Coordinator

Within Cancer Care Alberta (CCA), it is our goal to be a leader in cancer prevention, diagnosis, treatment, survivorship, and palliative care, all on a foundation of world-class research. Reporting to the Program Manager, Cancer Research & Analytics, the Universal Consent (UC) Coordinator is a professional position supporting research at the Arthur JE Child Comprehensive Cancer Centre (Arthur Child). UC is a broad consenting process that empowers all patients to choose to be part of research in an informed manner and engage researchers by improving their access to biological samples and de-identified clinical data for current and prospective research studies. This position will aid in the implementation of a UC initiative by working with ethics boards, patient working groups, clinicians, researchers, business support groups, and other stakeholders to aide in the design, rollout, and management of UC at the Arthur Child. The UC Coordinator will be responsible for coordinating the day-to-day operational aspects of UC including addressing patient questions and concerns and administering UC to patients, as required. This position will also maintain a consent registry with a responsible access process, set up project meetings and agendas with key stakeholders, and support the development of communication strategies and outreach programs for increasing awareness of UC with patients, staff, and the public. This is a hybrid role (virtual and onsite), where onsite work will occur at the Arthur Child in Calgary on the traditional lands of Treaty 7 and Metis Settlements. This position is being recruited through a strategic partnership with the University of Calgary (UofC). Selective information may be shared between partners, and all applications will be managed in compliance with the Protection of Privacy Act (AB) and CCA’s established privacy protocols.

Under the direction of the Program Manager within Cancer Research & Analytics and working closely with the Program Manager for the Arthur Child - Precision Oncology Initiative, and other partners at the UofC Arnie Charbonneau Cancer Institute, this position will provide extensive project coordination, evaluation, and communication/outreach support for the multiple successive phases of UC roll-out. Responsible for: tracking project milestones and objectives, ensuring all stakeholders are aligned with the required workload. Coordinates project meetings, agendas, and minutes with multiple stakeholder groups in complex and interdependent systems; communicates conflicting interests and priorities to management. Supports the development of communication strategies to manage project stakeholder expectations/interests and keep them informed on progress towards key milestones.
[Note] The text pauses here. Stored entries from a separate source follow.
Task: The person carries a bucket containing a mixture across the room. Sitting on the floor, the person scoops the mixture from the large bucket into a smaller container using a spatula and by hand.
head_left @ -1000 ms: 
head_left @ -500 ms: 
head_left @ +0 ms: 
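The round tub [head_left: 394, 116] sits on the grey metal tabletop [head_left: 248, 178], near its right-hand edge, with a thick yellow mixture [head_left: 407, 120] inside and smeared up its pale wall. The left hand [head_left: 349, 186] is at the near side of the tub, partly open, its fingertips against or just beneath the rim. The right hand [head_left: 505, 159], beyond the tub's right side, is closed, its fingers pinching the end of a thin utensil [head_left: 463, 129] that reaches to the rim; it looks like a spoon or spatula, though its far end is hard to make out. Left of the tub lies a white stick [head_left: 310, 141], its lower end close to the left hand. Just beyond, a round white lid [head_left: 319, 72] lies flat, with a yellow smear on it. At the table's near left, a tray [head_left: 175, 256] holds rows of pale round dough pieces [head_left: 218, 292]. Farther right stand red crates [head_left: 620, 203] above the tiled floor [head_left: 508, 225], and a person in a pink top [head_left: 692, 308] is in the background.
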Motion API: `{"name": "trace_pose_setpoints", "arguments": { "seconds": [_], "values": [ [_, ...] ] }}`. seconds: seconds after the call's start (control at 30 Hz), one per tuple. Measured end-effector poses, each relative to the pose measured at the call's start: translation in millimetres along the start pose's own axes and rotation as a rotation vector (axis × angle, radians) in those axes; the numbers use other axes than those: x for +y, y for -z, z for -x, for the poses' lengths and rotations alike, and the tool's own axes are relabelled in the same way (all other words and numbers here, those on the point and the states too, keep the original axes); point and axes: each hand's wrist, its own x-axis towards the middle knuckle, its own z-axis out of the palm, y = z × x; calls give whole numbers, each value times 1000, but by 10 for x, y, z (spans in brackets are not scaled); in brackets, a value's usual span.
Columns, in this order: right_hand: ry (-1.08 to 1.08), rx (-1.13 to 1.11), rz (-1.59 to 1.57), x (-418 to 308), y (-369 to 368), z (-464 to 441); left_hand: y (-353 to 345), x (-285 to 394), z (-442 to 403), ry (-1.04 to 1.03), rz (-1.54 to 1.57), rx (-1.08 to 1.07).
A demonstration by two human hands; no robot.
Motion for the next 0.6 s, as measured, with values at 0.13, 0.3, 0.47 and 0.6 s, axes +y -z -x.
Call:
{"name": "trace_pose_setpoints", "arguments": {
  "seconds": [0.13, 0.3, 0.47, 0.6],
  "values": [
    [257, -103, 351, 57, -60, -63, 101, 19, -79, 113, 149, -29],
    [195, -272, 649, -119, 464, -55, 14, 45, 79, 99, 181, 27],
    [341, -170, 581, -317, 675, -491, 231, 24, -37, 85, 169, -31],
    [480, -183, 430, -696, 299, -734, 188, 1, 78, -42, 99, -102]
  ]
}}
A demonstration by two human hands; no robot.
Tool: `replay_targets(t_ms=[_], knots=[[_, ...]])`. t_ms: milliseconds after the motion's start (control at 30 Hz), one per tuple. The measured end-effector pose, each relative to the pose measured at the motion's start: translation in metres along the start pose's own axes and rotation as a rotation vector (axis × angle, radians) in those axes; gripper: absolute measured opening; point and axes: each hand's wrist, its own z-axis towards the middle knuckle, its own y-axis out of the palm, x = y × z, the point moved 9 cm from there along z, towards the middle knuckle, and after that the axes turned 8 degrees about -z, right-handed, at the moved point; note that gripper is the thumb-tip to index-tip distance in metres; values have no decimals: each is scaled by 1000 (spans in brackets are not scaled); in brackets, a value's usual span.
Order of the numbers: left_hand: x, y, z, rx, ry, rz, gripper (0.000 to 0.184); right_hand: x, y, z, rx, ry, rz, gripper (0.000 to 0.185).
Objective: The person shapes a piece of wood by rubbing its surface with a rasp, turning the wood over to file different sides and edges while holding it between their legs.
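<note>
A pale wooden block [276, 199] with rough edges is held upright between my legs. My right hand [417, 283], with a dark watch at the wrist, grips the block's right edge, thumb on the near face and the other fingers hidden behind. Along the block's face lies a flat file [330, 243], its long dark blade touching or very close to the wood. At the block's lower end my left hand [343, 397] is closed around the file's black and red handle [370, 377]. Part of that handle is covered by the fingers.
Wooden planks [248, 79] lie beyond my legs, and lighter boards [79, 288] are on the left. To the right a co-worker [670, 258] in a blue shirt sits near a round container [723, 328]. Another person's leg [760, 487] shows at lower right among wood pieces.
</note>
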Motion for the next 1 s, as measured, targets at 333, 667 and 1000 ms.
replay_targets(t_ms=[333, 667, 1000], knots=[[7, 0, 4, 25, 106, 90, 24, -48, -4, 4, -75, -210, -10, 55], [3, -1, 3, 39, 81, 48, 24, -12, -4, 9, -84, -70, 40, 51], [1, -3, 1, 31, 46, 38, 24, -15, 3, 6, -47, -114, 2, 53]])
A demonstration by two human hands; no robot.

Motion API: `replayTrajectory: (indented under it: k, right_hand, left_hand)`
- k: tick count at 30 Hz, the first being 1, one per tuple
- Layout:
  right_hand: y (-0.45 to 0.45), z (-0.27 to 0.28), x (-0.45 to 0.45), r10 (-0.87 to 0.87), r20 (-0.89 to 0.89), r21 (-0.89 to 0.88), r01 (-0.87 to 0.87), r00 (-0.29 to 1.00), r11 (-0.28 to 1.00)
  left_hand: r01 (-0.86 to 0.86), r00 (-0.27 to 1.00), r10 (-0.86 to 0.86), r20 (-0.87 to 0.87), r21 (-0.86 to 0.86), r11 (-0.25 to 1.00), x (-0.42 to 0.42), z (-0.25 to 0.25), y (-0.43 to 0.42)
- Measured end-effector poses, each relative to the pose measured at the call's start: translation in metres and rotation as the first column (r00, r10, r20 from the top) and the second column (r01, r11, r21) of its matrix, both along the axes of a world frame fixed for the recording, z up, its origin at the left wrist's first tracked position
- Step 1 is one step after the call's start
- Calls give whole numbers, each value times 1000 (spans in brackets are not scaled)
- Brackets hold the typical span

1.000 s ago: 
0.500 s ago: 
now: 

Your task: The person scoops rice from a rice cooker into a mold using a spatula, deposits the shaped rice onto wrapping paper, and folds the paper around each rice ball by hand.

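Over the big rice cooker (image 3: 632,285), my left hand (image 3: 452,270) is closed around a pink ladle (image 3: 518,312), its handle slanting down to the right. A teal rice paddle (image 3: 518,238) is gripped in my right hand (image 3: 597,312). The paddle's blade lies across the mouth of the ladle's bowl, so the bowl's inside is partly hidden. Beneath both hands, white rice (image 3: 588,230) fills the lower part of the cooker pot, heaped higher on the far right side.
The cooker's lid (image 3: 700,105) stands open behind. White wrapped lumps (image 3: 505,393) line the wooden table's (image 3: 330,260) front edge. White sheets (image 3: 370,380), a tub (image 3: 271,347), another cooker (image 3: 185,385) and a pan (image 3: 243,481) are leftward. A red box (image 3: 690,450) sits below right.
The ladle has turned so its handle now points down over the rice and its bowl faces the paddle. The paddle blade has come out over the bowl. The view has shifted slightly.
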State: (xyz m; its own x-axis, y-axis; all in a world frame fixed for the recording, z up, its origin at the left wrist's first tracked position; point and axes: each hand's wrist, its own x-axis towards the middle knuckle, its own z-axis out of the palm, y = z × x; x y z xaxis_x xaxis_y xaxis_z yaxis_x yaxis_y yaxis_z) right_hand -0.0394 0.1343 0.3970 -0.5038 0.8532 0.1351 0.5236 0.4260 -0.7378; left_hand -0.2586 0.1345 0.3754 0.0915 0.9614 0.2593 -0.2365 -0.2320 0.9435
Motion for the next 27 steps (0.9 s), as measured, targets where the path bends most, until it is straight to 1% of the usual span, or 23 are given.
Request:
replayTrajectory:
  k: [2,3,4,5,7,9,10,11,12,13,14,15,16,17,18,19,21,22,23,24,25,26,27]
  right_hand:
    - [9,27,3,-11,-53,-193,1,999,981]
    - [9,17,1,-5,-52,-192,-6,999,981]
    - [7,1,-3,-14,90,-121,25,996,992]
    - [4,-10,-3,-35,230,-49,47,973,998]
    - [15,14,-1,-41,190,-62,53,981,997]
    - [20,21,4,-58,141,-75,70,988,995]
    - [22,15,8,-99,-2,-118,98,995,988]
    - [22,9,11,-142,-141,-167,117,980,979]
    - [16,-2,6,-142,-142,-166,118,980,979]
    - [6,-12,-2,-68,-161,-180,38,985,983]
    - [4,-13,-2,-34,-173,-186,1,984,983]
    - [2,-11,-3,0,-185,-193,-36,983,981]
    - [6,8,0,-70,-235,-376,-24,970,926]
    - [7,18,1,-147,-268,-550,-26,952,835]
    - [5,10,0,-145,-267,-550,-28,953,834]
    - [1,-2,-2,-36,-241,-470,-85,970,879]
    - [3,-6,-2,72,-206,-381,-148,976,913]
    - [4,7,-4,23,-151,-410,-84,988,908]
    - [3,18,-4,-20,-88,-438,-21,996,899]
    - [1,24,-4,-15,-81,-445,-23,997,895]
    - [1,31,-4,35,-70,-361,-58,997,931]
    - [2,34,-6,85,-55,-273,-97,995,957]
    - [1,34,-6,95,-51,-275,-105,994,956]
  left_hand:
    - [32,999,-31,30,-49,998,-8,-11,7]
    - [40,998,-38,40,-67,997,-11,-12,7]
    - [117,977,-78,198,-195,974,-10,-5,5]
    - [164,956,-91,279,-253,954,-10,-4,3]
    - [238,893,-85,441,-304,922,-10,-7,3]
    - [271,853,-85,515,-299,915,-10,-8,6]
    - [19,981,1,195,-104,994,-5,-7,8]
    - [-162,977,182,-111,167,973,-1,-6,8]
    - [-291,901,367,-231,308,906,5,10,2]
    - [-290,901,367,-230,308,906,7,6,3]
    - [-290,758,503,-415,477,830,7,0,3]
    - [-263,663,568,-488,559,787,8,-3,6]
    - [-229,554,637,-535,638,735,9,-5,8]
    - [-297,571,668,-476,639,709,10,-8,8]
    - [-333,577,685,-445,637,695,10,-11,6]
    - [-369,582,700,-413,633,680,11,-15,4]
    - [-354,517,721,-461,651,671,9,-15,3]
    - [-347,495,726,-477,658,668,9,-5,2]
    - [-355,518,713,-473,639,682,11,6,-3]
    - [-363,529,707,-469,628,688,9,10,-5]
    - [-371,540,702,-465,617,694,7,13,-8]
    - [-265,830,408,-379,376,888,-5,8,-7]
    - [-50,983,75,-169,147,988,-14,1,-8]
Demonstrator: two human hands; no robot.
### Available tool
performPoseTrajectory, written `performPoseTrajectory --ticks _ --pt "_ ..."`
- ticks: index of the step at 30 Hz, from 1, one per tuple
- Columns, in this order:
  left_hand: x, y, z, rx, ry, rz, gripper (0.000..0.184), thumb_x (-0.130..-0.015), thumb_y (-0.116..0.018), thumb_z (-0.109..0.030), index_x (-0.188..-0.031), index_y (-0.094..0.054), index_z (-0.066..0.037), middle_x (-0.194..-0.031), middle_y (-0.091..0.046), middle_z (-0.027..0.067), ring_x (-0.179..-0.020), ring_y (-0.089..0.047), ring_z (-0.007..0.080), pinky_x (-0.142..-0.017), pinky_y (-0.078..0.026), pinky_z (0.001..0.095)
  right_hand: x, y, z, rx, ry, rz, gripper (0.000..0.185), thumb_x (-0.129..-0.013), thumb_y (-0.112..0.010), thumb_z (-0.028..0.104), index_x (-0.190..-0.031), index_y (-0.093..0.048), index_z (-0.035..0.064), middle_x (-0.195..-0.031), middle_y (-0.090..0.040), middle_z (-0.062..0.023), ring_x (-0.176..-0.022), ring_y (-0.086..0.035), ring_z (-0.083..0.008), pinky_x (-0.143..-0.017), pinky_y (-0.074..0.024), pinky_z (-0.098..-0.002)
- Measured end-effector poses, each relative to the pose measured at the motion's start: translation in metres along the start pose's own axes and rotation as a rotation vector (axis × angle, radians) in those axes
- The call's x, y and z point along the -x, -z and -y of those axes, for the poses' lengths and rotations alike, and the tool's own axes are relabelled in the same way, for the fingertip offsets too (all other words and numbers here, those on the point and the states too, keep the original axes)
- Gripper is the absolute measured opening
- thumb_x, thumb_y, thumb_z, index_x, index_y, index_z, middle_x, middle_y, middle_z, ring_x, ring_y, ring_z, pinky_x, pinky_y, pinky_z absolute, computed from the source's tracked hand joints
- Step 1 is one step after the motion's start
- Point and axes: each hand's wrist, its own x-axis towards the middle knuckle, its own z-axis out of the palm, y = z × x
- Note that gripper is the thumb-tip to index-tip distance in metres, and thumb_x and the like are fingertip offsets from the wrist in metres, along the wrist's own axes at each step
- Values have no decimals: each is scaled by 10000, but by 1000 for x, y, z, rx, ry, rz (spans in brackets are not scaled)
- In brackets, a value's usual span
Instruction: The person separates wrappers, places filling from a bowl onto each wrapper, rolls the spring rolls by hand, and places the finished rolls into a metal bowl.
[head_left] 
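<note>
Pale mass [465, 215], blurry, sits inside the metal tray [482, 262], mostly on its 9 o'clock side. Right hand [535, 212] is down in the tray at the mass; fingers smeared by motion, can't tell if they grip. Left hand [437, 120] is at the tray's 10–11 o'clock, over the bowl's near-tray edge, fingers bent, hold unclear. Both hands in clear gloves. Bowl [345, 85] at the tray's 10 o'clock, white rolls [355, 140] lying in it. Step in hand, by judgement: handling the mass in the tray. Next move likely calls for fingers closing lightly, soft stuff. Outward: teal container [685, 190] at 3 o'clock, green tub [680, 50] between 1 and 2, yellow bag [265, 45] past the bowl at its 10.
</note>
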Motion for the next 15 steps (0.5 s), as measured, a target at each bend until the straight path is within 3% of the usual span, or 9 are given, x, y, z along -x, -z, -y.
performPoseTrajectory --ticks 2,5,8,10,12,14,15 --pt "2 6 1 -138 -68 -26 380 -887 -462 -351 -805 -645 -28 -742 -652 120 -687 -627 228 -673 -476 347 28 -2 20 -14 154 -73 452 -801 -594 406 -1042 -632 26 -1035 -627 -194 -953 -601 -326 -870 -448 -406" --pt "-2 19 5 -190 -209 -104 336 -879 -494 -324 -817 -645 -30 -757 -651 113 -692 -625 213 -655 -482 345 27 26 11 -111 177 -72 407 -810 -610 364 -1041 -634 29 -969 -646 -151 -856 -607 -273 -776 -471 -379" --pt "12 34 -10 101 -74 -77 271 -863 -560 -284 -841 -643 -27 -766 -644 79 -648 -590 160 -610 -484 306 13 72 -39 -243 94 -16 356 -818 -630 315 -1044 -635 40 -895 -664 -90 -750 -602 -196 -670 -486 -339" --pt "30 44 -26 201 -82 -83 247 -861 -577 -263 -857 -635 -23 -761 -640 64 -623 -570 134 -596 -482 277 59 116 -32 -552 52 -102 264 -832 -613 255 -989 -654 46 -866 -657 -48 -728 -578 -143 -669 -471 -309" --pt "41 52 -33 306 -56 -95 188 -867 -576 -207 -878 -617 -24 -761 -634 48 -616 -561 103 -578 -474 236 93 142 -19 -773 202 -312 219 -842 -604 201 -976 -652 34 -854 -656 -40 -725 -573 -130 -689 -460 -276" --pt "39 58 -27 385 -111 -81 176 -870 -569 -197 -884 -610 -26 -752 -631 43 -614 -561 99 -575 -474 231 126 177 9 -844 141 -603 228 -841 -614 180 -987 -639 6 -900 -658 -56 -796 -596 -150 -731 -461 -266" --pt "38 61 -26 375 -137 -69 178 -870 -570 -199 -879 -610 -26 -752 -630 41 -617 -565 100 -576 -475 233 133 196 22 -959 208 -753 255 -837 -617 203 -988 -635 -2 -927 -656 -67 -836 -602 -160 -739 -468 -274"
Helps provide metrics for regular progress reports to funders and senior leaders, as required. Works with ethical regulators and legal & privacy personnel to ensure that UC is compliant with relevant policies, standards, regulations, and best practices. The UC coordinator aids in the development and implementation of a plan to create awareness of the consenting process. This includes working with the Program Manager, communication teams, and patient working groups to create patient and staff outreach strategies and materials for UC. The individual will be expected to maintain relationships with stakeholders to advance shared interests and create alignment while considering the balance of organizational limitations on change management with solution achievement. The UC coordinator must maintain a professional demeanour and understand how to communicate difficult/sensitive information tactfully.

Bachelor's degree in health sciences or related field. Minimum 2 years’ experience working in a health research setting - research in a healthcare setting preferred. Excellent analytical and evidence-based decision-making skills, ideally in the cancer (or other health-related) field. Effective communicator (written and oral) with strong organizational skills, clear record keeping, interpersonal skills, and commitment to providing quality services. Familiarity and knowledge of ethical and legal considerations surrounding informed consent (e.g., research ethics boards, Tri-council Policy Statement: Ethical Conduct for Research involving Humans). A demonstrated clear pattern of professional and personal development. Strong track record in maintaining effective collaborative working relationships with internal and external stakeholders. Task and goal-oriented; able to execute a project plan through to completion.

As Required.

Master’s degree in health sciences or related field. Minimum 2 years’ experience supporting health research studies and collecting and interpreting data. Knowledge and experience in the areas of project management (ideally with a designation (e.g., CAPM, PMP)), change management, data analysis, evaluation, process improvement, and risk management. Familiarity with both UofC and AHS legal & privacy processes. A clinical designation/certification would be considered an asset.